Im Namen des Königs hielt der Großsiegelbewahrer, aufgeplustert wie ein Truthahn und feuerrot wie er, eine donnernde Philippika, zwischen jedem Satz eine Pause machend, um ihre Wirkung zu beobachten.
„Der König allein hat die souveräne Gewalt im Reich –“, ein paar Räte zuckten merklich die Achseln. „Gott selbst hat ihn eingesetzt; nur Gott ist er verantwortlich –“, auf allen Gesichtern stand ein spöttisches Lächeln. „Die gesetzgebende Gewalt ruht allein beim König –“, ein lebhaftes „Oho“ machte sich hörbar.

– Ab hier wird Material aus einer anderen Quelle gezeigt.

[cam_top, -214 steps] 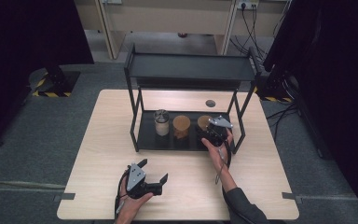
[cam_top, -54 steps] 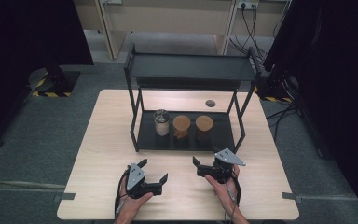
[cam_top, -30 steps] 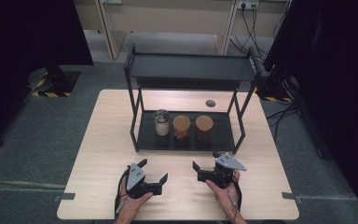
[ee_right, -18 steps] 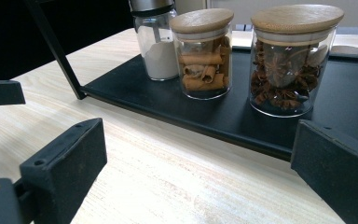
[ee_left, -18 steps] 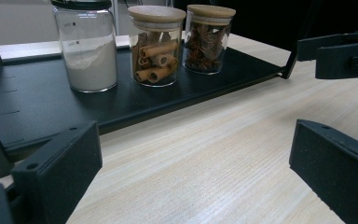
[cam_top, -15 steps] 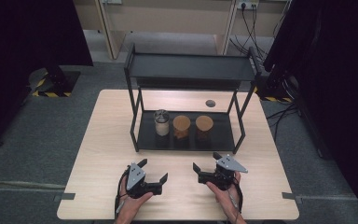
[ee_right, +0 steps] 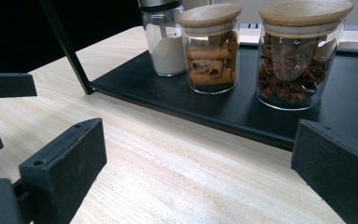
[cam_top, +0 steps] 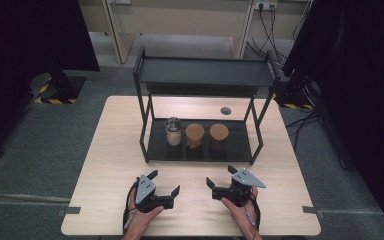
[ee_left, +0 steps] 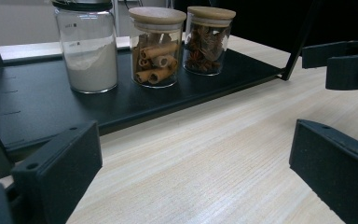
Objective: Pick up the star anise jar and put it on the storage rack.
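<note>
A black two-tier rack (cam_top: 152, 150) stands mid-table. On its lower shelf (ee_left: 51, 107) three glass jars stand in a row: white powder under a dark lid (cam_top: 173, 131) (ee_left: 88, 46) (ee_right: 165, 39), cinnamon sticks under a wooden lid (cam_top: 195, 135) (ee_left: 156, 46) (ee_right: 212, 49), and star anise under a wooden lid (cam_top: 219, 136) (ee_left: 209, 39) (ee_right: 298, 56). My left gripper (cam_top: 164, 182) (ee_left: 196, 177) rests open on the table, front left of the rack. My right gripper (cam_top: 220, 175) (ee_right: 196, 172) is open too, front right, with nothing between its jaws.
The rack's top shelf (cam_top: 205, 72) overhangs the jars, with thin black posts (cam_top: 142, 120) at the corners. A round grommet (cam_top: 225, 110) sits in the light wooden table (cam_top: 105, 150) behind the rack. Cables (cam_top: 270, 20) lie on the floor beyond.
The right gripper has drawn back from the star anise jar on the shelf to the table's front and now rests there open. The left gripper has not moved.
</note>
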`<state>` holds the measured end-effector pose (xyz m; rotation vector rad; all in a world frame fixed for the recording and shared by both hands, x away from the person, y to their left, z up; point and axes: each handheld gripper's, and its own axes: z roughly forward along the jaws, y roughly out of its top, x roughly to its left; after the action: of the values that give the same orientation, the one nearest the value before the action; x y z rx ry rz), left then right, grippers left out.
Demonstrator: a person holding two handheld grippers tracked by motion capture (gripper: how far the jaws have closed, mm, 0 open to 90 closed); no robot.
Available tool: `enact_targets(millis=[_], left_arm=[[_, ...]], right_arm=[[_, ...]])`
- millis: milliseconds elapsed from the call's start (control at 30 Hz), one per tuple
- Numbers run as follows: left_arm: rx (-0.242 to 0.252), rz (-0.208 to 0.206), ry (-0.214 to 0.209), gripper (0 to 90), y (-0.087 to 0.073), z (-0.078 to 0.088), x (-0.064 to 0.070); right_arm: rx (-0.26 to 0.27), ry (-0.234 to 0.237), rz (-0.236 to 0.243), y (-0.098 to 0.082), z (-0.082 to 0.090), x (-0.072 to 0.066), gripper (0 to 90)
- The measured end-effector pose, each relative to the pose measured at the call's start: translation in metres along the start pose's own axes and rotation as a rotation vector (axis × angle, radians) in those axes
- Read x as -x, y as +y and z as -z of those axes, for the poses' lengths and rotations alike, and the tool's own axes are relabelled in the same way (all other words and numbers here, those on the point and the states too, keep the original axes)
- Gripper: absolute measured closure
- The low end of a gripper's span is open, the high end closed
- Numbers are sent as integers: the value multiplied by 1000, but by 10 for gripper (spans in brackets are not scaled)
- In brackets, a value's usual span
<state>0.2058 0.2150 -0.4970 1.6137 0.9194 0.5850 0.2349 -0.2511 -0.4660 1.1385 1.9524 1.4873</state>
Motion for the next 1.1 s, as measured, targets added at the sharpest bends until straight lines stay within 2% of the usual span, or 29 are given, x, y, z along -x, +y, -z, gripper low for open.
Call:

Dann wurde das Anleiheedikt – es handelt sich um die hübsche Summe von vierhundert Millionen! – verlesen, und die Schleusen der Beredsamkeit waren geöffnet.
Welche Wasserfälle sahen wir Ein Herr Duval d'Esprèmenil zeichnete sich besonders aus; den ganzen Katechismus der Enzyklopädisten betete er herunter: „Menschenrechte“ – „Volkssouveränität“, – „Gemeinwohl“, –
„Gesamtwille“, – noch im Traum dröhnte mir das alles im Ohr. Von der Anleihe wollte keiner etwas wissen, ungefähr wie ein dressierter Hund, dem zwar nach dem fetten Bissen das Wasser im Munde zusammenläuft, der aber schielend den Kopf davon abwendet, wenn man ihm sagt: „Pfui – das kommt vom König!“
Trotz des Widerspruchs wurde die Registrierung des Edikts befohlen. Ein unwilliges Gemurmel
Lily Braun: Die Liebesbriefe der Marquise. München 1912, Seite 438. Digitale Volltext-Ausgabe bei Wikisource, URL: https://de.wikisource.org/w/index.php?title=Seite:De_Die_Liebesbriefe_der_Marquise_(Braun).djvu/444&oldid=- (Version vom 31.7.2018)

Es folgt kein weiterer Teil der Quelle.